ACTION ITEM. The answer should hold only the lines from the one containing "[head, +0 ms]" through the one containing "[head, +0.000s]" in the entries below, copied exactly, without pictures.

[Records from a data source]
————

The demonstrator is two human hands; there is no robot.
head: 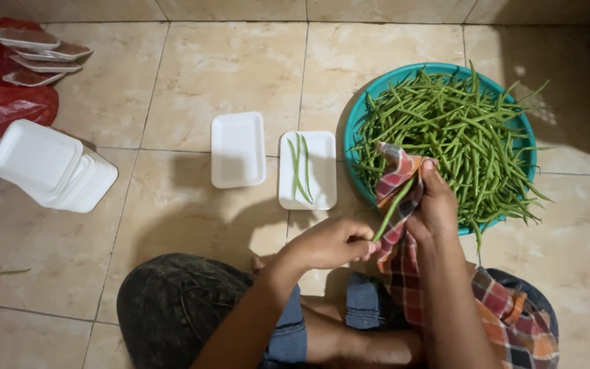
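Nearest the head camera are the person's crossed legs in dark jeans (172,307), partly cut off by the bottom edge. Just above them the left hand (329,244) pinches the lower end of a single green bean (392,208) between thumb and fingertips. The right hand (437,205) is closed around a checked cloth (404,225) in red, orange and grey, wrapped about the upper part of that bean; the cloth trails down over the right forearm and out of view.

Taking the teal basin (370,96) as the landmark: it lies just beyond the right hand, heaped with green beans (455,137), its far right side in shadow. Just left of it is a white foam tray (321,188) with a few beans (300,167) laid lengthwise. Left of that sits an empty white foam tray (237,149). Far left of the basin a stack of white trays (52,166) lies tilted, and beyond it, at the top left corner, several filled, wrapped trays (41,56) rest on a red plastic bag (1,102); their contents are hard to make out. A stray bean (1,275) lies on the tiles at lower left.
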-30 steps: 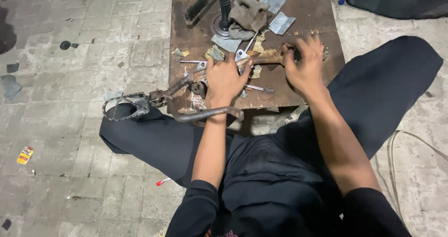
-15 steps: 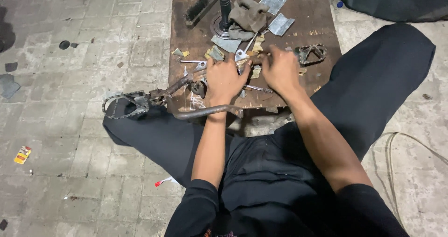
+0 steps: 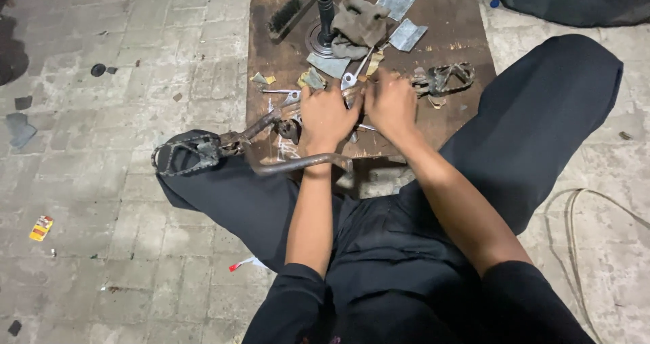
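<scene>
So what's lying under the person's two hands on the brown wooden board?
Under the left hand and right hand, a rusty metal footrest bar runs across the brown wooden board; its middle is covered.

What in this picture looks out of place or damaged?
The rusty footrest bar sticks out past the left edge of the wooden board, its toothed peg lying over the trouser leg. Both hands rest on its middle. Scraps and small litter lie scattered on the paving.

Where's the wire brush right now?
In the head view the wire brush lies at the wooden board's far left corner, left of the black upright rod.
</scene>
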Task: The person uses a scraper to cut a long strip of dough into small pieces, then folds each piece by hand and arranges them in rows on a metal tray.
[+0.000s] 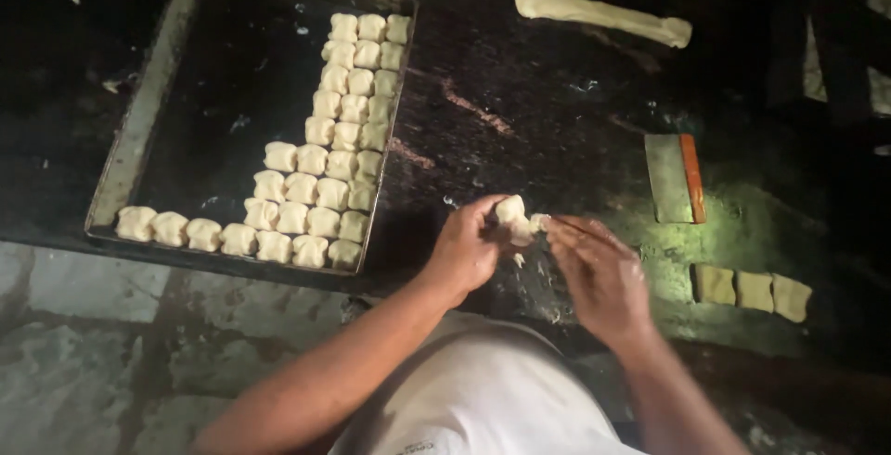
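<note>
My left hand (467,243) and my right hand (599,274) meet over the dark worktop, both pinching one small pale dough piece (513,217) between the fingertips. To the left sits a dark baking tray (153,93) with several shaped dough pieces (339,140) packed along its right side and front edge. Three cut dough squares (754,292) lie in a row to the right of my right hand.
A metal dough scraper with an orange handle (677,178) lies on the worktop (520,112) beyond my right hand. A long roll of dough (603,17) rests at the back. The stone floor (83,353) shows below the counter edge.
</note>
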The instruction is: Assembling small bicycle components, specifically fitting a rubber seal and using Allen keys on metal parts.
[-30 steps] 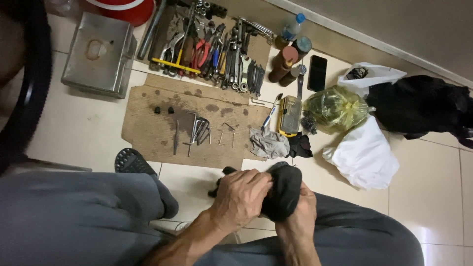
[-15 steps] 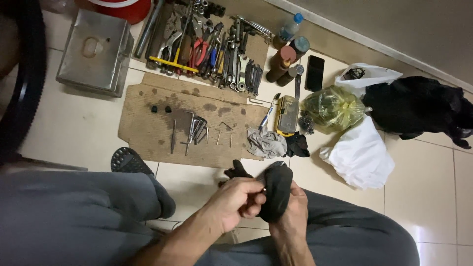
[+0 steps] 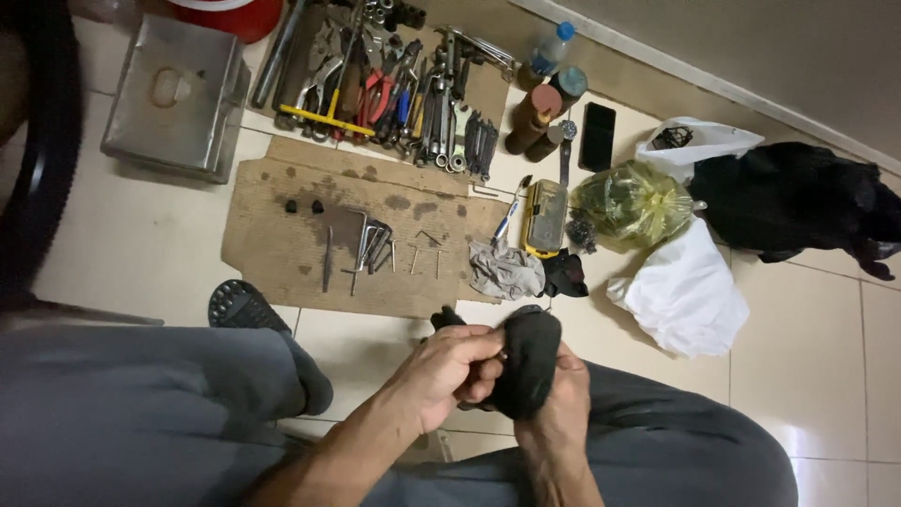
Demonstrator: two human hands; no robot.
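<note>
Head view: black cloth (image 3: 528, 361) gripped between both hands' fingers (image 3: 483, 361).

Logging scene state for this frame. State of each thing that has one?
left hand: gripping the black rag
right hand: gripping the black rag
black rag: bunched between both hands
metal box: lid shut
water bottle: capped
yellow bag: full, bunched closed
grey rag: crumpled on floor

Two hands (image 3: 450, 376), one black cloth (image 3: 530, 361)
</note>
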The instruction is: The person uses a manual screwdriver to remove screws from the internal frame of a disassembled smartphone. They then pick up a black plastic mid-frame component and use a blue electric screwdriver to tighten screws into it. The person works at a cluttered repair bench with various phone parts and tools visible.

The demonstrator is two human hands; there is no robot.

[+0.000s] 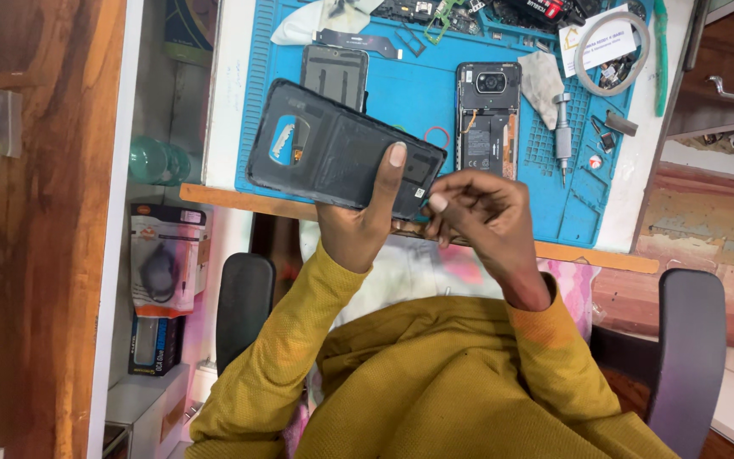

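Observation:
My left hand [365,223] holds a dark grey phone back cover [333,153], inner side up, with the thumb pressed on its lower right part. The cover has a camera cutout near its left end. My right hand [482,211] is curled at the cover's lower right corner, its fingertips pinching at that edge. Beyond the hands, an opened phone body [488,119] with its camera and battery exposed lies on the blue work mat [409,93]. A second dark phone panel [335,75] lies on the mat behind the cover.
A metal screwdriver [561,132], a grey cloth [542,78], a roll of tape [613,51], a red ring [437,136] and small parts lie on the mat. Boxes sit on shelves at the left. Chair armrests [244,297] flank my lap.

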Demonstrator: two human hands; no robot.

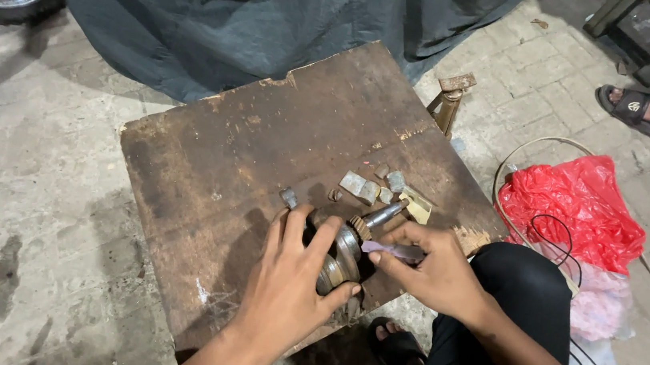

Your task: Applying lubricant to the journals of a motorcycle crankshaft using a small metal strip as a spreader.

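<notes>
Head view shows your left hand [290, 283] nearest, spread over a round, greasy metal assembly [342, 253] with the fingers [297, 232] curled across its top and the thumb pressed against its near side, so the hand is wrapped around the part and steadies it on the worn wooden board [247, 158]. Just to the right of those fingers, your right hand [436, 271] pinches a slim grey tool [390, 250] between thumb and forefinger, closed tight on it, with the tip lying against the assembly below its small gear teeth [360, 226]. A short shaft [386, 211] sticks out of the assembly, pointing away from your fingertips toward the far right. Beyond the shaft, past your right fingertips, several small metal pieces [373, 186] and a pale scrap [417, 208] lie loose on the board, and one small dark piece [289, 197] lies just ahead of your left fingertips. Your black-trousered knee [523, 292] sits right of the right hand. Farther right lies a red plastic bag [572, 204] with a thin black cable [553, 231] over it. Farther off, a dark cloth cover [262, 15] hangs behind the board, and another person's sandalled foot [634, 109] rests on the paving at far right.
</notes>
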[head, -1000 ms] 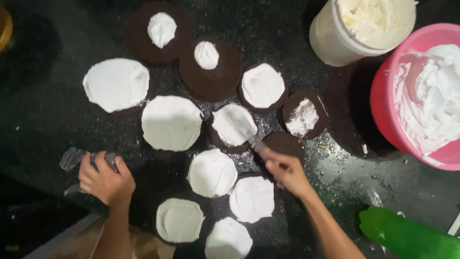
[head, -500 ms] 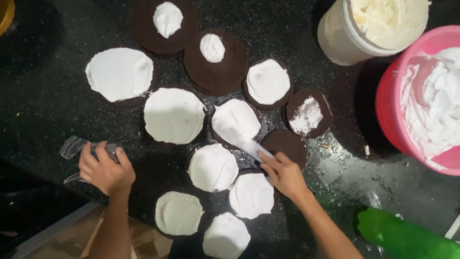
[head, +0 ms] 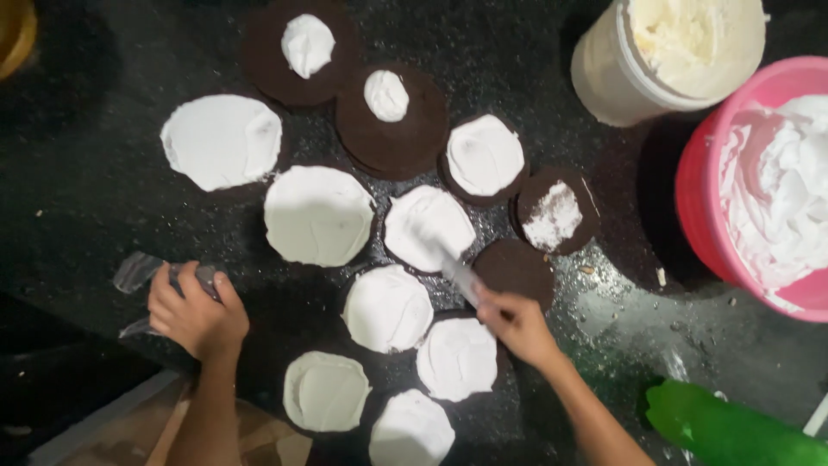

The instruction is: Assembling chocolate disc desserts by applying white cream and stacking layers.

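Plastic, a clear crumpled scrap [head: 138, 272], lies at the far left of the dark speckled worktop [head: 86, 198], and the left hand [head: 194, 315] rests on it with fingers curled shut over its edge. Just right of that hand sit round brown cake discs spread with white cream — a large one [head: 317, 214] near the middle, smaller ones [head: 388, 308] below it. Further right, the right hand [head: 517, 324] is clamped on the handle of a spatula [head: 455, 272], whose blade lies flat on a cream-covered disc [head: 429, 227] at the centre of the group. Beside it a bare brown disc [head: 516, 267] touches the hand. Beyond, at the upper right, stand a white tub of pale cream [head: 668, 56] and a pink bucket of white cream [head: 759, 181]; a green object [head: 724, 431] lies at the lower right.
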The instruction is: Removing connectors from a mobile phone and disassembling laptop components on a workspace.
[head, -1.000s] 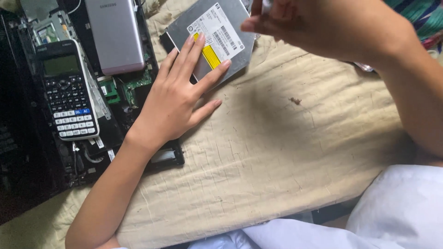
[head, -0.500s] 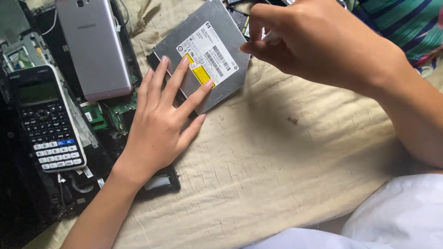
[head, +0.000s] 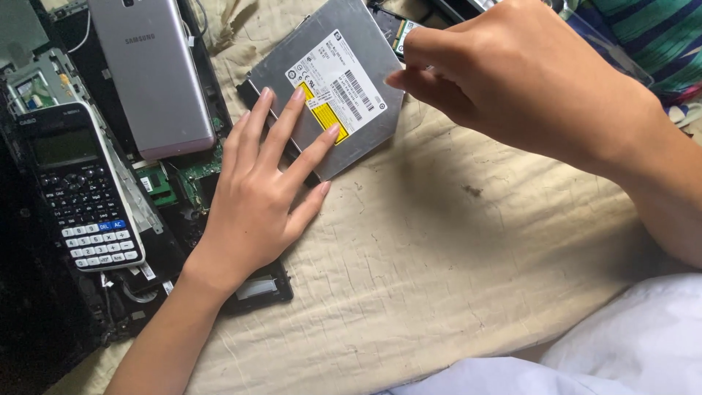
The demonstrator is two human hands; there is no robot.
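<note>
On a rumpled beige cloth [head: 439, 263] spread beside an opened laptop chassis [head: 183, 183], a grey optical drive [head: 329, 80] lies label-up, now nearer the middle of the view than a second ago as the head camera has tipped toward it. The left hand [head: 256, 197] stays flat, fingers spread, its fingertips pinning the drive's near edge and yellow sticker. The right hand [head: 512, 80] has dropped from the top edge of the frame to the drive's right side, fingers curled narrow and pinched together; whether they hold a small tool or screw cannot be told, since the knuckles hide the tips. A calculator [head: 80, 190] and a silver phone [head: 150, 73] rest on the chassis at left. The drive's far corner and the parts behind the right hand are hidden.
</note>
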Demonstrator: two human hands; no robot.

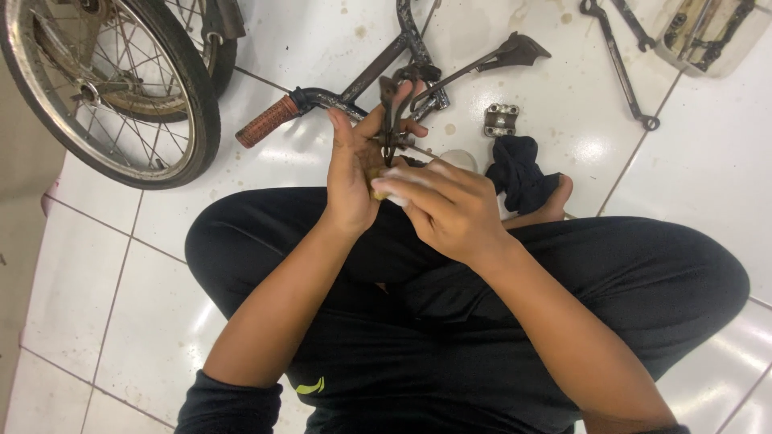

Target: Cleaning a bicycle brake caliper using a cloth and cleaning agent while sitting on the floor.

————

PROBLEM SOLUTION.
[head, +0 ms] 

The instruction is: Assembling chocolate disc desserts by applying white cream and stacking layers.

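Plastic, a clear crumpled scrap [head: 138, 272], lies at the far left of the dark speckled worktop [head: 86, 198], and the left hand [head: 194, 315] rests on it with fingers curled shut over its edge. Just right of that hand sit round brown cake discs spread with white cream — a large one [head: 317, 214] near the middle, smaller ones [head: 388, 308] below it. Further right, the right hand [head: 517, 324] is clamped on the handle of a spatula [head: 455, 272], whose blade lies flat on a cream-covered disc [head: 429, 227] at the centre of the group. Beside it a bare brown disc [head: 516, 267] touches the hand. Beyond, at the upper right, stand a white tub of pale cream [head: 668, 56] and a pink bucket of white cream [head: 759, 181]; a green object [head: 724, 431] lies at the lower right.
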The instruction is: Removing connectors from a mobile phone and disassembling laptop components on a workspace.
[head, -1.000s] 
[head, -0.500s] 
[head, +0.000s] 

That finishes the answer to the exercise.